Exercise data =
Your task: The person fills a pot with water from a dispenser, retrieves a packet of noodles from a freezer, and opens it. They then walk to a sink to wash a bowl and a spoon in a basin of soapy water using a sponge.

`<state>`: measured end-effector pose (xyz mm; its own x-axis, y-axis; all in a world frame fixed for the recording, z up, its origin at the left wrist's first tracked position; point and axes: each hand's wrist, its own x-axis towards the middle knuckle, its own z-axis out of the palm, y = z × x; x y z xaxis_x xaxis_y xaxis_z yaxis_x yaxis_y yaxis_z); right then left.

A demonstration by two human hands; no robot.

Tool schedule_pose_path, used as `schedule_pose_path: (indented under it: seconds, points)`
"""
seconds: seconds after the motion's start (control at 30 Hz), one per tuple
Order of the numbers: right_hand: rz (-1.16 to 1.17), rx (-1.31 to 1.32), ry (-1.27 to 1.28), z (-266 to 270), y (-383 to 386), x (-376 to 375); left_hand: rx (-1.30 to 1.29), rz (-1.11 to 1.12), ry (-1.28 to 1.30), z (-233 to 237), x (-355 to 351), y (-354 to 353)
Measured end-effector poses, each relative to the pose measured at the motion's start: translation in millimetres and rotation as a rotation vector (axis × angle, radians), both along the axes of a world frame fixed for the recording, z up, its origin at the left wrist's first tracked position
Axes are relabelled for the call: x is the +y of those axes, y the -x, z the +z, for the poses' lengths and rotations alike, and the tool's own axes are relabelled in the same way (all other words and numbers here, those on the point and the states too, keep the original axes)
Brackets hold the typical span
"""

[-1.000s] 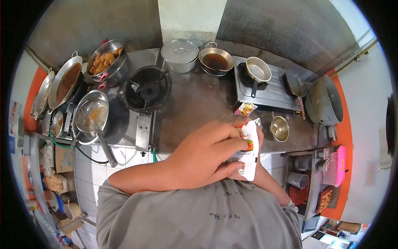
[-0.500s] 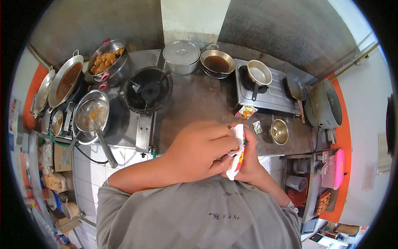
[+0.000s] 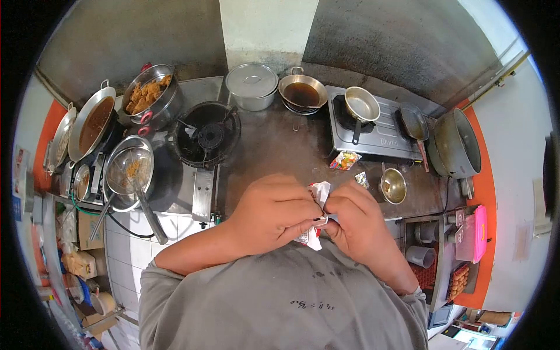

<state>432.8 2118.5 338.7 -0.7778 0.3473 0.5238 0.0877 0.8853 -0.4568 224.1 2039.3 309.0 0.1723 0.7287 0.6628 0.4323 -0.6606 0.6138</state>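
A person in a grey shirt [image 3: 286, 303] stands before me, both hands pinching one crumpled white-and-red packet [image 3: 313, 239] close to the chest, about level with the front edge of a dark counter [image 3: 274, 140]. The left hand [image 3: 274, 213] and right hand [image 3: 357, 220] each have fingers and thumb drawn narrow on it, nearly meeting. Beyond them, counter top stretches as room to move, bordered by one black burner [image 3: 207, 135] at left and one silver stove [image 3: 385, 137] bearing two pans [image 3: 363, 104] at right. Nearer the right hand lie one colourful pouch [image 3: 345, 160], one small sachet [image 3: 361, 179] and one metal bowl [image 3: 397, 192].
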Motion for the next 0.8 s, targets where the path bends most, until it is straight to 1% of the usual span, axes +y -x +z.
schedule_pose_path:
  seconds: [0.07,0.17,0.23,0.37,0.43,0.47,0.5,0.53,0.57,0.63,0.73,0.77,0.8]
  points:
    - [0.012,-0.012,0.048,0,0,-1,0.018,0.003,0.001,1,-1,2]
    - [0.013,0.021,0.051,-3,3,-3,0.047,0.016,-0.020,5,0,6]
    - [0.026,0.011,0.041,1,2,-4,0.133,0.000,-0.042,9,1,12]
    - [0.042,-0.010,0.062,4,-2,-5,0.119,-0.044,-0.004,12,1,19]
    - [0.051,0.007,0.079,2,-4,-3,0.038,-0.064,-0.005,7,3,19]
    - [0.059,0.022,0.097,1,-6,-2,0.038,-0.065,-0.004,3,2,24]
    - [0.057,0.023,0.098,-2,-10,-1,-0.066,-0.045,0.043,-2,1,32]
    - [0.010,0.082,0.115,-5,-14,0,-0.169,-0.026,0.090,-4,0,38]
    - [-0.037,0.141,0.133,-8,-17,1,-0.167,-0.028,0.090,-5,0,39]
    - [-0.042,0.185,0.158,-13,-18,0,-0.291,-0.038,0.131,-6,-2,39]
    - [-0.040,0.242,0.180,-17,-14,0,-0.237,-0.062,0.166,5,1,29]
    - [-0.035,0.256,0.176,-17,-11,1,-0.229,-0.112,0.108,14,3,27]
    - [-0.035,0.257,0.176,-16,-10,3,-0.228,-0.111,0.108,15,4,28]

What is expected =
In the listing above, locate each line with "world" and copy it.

Exercise response =
`<state>`: measured end-effector pose (xyz mm; its own x-axis, y-axis; all in a world frame fixed for the recording, z up, its origin at the left wrist's first tracked position; point and axes: each hand's wrist, its own x-axis towards the middle knuckle, its own z-axis out of the palm, y = z × x; x y z xaxis_x xaxis_y xaxis_z yaxis_x yaxis_y yaxis_z); right then left.
Measured end-effector poses, each relative to the pose measured at the motion's start: translation in millimetres and rotation as a rotation vector (axis × angle, radians), both along the axes of a world frame fixed for the recording, z up, its origin at the left wrist's first tracked position

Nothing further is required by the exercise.